● **WORK INSTRUCTIONS**
Nothing in the data should change when you return it, but leave the pictures out.

● **SUPPLIED INFORMATION**

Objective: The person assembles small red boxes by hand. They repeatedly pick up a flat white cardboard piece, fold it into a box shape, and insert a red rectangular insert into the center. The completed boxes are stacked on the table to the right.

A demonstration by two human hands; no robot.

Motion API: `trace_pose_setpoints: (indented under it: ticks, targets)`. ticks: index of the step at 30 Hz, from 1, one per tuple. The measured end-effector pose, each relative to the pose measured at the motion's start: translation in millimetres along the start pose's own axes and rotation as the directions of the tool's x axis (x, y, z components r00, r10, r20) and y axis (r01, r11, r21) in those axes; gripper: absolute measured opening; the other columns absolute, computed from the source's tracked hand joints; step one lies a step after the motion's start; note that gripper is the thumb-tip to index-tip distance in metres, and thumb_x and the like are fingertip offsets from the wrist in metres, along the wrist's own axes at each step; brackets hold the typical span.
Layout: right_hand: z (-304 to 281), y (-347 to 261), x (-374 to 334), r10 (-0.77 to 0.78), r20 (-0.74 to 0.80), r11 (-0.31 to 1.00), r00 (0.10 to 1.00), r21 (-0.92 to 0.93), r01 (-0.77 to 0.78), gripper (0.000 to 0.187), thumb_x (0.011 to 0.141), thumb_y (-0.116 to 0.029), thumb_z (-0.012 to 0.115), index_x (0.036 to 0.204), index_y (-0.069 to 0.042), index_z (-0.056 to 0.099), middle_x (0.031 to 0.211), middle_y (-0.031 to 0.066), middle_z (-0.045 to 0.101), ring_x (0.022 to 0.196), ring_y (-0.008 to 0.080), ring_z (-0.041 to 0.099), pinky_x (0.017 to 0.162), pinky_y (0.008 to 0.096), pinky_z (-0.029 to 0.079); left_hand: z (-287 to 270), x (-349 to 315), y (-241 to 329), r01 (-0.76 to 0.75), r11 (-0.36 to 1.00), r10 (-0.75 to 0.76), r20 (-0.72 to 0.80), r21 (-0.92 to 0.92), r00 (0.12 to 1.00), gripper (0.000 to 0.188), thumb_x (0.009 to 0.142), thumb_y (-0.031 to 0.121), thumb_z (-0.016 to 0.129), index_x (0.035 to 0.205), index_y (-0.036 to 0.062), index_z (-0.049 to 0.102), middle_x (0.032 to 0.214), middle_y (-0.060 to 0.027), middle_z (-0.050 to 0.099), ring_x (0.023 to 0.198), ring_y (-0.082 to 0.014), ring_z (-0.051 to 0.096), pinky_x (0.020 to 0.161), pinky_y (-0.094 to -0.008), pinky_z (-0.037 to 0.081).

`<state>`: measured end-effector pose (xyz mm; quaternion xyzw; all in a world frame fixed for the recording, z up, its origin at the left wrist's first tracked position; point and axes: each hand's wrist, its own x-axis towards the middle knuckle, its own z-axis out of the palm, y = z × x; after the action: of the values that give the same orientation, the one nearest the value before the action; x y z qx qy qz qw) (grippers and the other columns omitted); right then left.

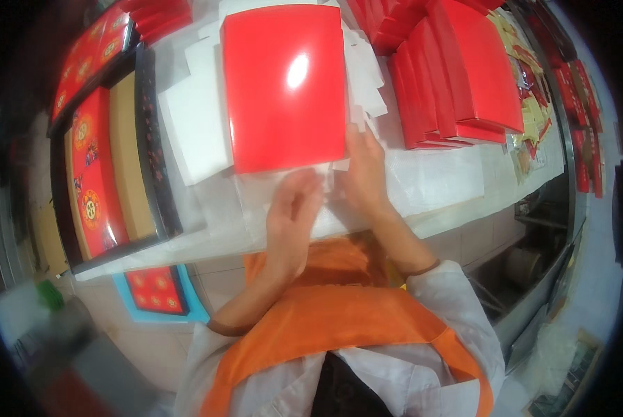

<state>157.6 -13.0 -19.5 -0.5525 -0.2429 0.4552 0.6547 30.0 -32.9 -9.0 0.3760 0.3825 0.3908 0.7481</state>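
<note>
A glossy red box (pixel 284 90) stands in front of me, its near edge facing my body. White flat card pieces (pixel 197 115) spread out from under and beside it. At the middle of the box's near edge is my left hand (pixel 296 208), loosely curved and slightly blurred, with a gap between thumb and fingers. My right hand (pixel 366 170) lies against the near right corner, fingers stretched along the box's right side. Between the hands a small pale patch shows, too blurred to name. The undersides of the fingertips are hidden.
Stacked red boxes (pixel 450 76) stand to the right, beside a pile of small packets (pixel 530 83). A black-rimmed tray (pixel 145 139) with a patterned red box (pixel 96 167) is at the left. Below the white-covered table (pixel 436 174), another red patterned box (pixel 155 290) sits on something light blue.
</note>
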Motion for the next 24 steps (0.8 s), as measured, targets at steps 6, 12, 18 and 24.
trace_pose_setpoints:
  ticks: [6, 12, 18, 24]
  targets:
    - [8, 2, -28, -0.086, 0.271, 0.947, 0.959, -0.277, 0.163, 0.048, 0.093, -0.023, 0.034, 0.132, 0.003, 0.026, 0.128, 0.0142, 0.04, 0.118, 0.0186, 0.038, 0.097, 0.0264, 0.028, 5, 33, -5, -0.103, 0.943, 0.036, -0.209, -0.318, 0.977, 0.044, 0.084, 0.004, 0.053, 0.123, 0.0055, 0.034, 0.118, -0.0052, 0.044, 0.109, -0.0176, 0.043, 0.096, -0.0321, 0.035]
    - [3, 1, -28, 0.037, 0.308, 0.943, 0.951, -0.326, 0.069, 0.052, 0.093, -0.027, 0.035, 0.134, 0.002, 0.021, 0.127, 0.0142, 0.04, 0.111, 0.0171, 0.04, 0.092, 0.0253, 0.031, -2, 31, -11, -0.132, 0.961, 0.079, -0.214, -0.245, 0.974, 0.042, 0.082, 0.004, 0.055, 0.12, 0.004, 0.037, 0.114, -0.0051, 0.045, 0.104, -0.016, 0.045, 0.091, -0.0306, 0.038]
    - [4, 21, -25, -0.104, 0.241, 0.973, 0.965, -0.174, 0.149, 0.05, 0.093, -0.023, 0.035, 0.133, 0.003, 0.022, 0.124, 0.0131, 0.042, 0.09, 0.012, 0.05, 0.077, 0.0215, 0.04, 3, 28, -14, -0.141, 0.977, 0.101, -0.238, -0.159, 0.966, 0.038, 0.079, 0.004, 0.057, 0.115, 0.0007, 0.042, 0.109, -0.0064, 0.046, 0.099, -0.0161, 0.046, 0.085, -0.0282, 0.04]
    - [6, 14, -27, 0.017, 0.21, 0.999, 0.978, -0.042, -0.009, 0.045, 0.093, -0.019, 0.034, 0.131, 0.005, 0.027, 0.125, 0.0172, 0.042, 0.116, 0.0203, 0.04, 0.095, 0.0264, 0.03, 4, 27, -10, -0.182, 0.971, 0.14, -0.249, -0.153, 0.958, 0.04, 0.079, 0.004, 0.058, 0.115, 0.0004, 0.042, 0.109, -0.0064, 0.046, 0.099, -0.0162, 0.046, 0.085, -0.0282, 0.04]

● **RESULT FOR THIS TASK**
Objective: The person assembles small red boxes by hand. They repeatedly pick up a flat white cardboard piece, fold it into a box shape, and insert a red rectangular insert into the center. The completed boxes are stacked on the table to the right.

A demonstration by two human hands; no robot.

Motion API: `trace_pose_setpoints: (indented under it: ticks, targets)`. ticks: index of the step at 30 Hz, from 1, one per tuple. The measured end-effector pose, each relative to the pose measured at the motion's start: translation in millimetres along the start pose's own axes and rotation as the directions of the tool's x axis (x, y, z components r00, r10, r20) and y axis (r01, r11, r21) in those axes; gripper: absolute measured opening; the other columns absolute, computed from the source's tracked hand joints; step one lies a step after the motion's start; note that gripper is the thumb-tip to index-tip distance in metres, and thumb_x and the like are fingertip offsets from the wrist in metres, along the wrist's own axes at each step; brackets hold the typical span.
Layout: right_hand: z (-304 to 281), y (-347 to 261), x (-374 to 334), r10 (-0.77 to 0.78), r20 (-0.74 to 0.80), r11 (-0.31 to 1.00), r00 (0.10 to 1.00), r21 (-0.92 to 0.93), r01 (-0.77 to 0.78), gripper (0.000 to 0.187), thumb_x (0.011 to 0.141), thumb_y (-0.116 to 0.029), thumb_z (-0.012 to 0.115), index_x (0.036 to 0.204), index_y (-0.069 to 0.042), index_z (-0.056 to 0.099), middle_x (0.031 to 0.211), middle_y (-0.031 to 0.066), middle_z (-0.045 to 0.101), ring_x (0.022 to 0.196), ring_y (-0.008 to 0.080), ring_z (-0.041 to 0.099), pinky_x (0.017 to 0.162), pinky_y (0.008 to 0.096), pinky_z (-0.029 to 0.079); left_hand: z (-287 to 270), x (-349 to 315), y (-241 to 329), r01 (-0.76 to 0.75), r11 (-0.36 to 1.00), r10 (-0.75 to 0.76), r20 (-0.72 to 0.80), r21 (-0.92 to 0.92), r00 (0.12 to 1.00), gripper (0.000 to 0.188), thumb_x (0.009 to 0.142), thumb_y (-0.031 to 0.121), thumb_z (-0.016 to 0.129), index_x (0.035 to 0.205), index_y (-0.036 to 0.062), index_z (-0.049 to 0.102), middle_x (0.032 to 0.214), middle_y (-0.060 to 0.027), middle_z (-0.050 to 0.099), ring_x (0.023 to 0.198), ring_y (-0.082 to 0.014), ring_z (-0.051 to 0.096), pinky_x (0.020 to 0.161), pinky_y (-0.094 to -0.008), pinky_z (-0.037 to 0.081).

`<state>`: measured end-effector pose (xyz mm; quaternion xyzw; all in a world frame fixed for the recording, z up, its origin at the left wrist's first tracked position; point and axes: each hand's wrist, its own x-axis towards the middle knuckle, its own z-axis out of the palm, y = z × x; after the action: of the values that give the same orientation, the one nearest the value before the action; x y z qx qy qz qw) (grippers and the other columns omitted); right then left.


<state>157.6 -13.0 -19.5 -0.5525 -0.2429 0.4552 0.6547 30.0 -32.9 -9.0 0.3760 0.3825 0.3908 0.7481</state>
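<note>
A glossy red box (pixel 284 90) stands in front of me, its near edge facing my body. White flat card pieces (pixel 197 115) spread out from under and beside it. At the middle of the box's near edge is my left hand (pixel 296 208), loosely curved and slightly blurred, with a gap between thumb and fingers. My right hand (pixel 366 170) lies against the near right corner, fingers stretched along the box's right side. Between the hands a small pale patch shows, too blurred to name. The undersides of the fingertips are hidden.
Stacked red boxes (pixel 450 76) stand to the right, beside a pile of small packets (pixel 530 83). A black-rimmed tray (pixel 145 139) with a patterned red box (pixel 96 167) is at the left. Below the white-covered table (pixel 436 174), another red patterned box (pixel 155 290) sits on something light blue.
</note>
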Motion for the next 24 steps (0.8 s), as measured, targets at steps 6, 12, 18 and 24.
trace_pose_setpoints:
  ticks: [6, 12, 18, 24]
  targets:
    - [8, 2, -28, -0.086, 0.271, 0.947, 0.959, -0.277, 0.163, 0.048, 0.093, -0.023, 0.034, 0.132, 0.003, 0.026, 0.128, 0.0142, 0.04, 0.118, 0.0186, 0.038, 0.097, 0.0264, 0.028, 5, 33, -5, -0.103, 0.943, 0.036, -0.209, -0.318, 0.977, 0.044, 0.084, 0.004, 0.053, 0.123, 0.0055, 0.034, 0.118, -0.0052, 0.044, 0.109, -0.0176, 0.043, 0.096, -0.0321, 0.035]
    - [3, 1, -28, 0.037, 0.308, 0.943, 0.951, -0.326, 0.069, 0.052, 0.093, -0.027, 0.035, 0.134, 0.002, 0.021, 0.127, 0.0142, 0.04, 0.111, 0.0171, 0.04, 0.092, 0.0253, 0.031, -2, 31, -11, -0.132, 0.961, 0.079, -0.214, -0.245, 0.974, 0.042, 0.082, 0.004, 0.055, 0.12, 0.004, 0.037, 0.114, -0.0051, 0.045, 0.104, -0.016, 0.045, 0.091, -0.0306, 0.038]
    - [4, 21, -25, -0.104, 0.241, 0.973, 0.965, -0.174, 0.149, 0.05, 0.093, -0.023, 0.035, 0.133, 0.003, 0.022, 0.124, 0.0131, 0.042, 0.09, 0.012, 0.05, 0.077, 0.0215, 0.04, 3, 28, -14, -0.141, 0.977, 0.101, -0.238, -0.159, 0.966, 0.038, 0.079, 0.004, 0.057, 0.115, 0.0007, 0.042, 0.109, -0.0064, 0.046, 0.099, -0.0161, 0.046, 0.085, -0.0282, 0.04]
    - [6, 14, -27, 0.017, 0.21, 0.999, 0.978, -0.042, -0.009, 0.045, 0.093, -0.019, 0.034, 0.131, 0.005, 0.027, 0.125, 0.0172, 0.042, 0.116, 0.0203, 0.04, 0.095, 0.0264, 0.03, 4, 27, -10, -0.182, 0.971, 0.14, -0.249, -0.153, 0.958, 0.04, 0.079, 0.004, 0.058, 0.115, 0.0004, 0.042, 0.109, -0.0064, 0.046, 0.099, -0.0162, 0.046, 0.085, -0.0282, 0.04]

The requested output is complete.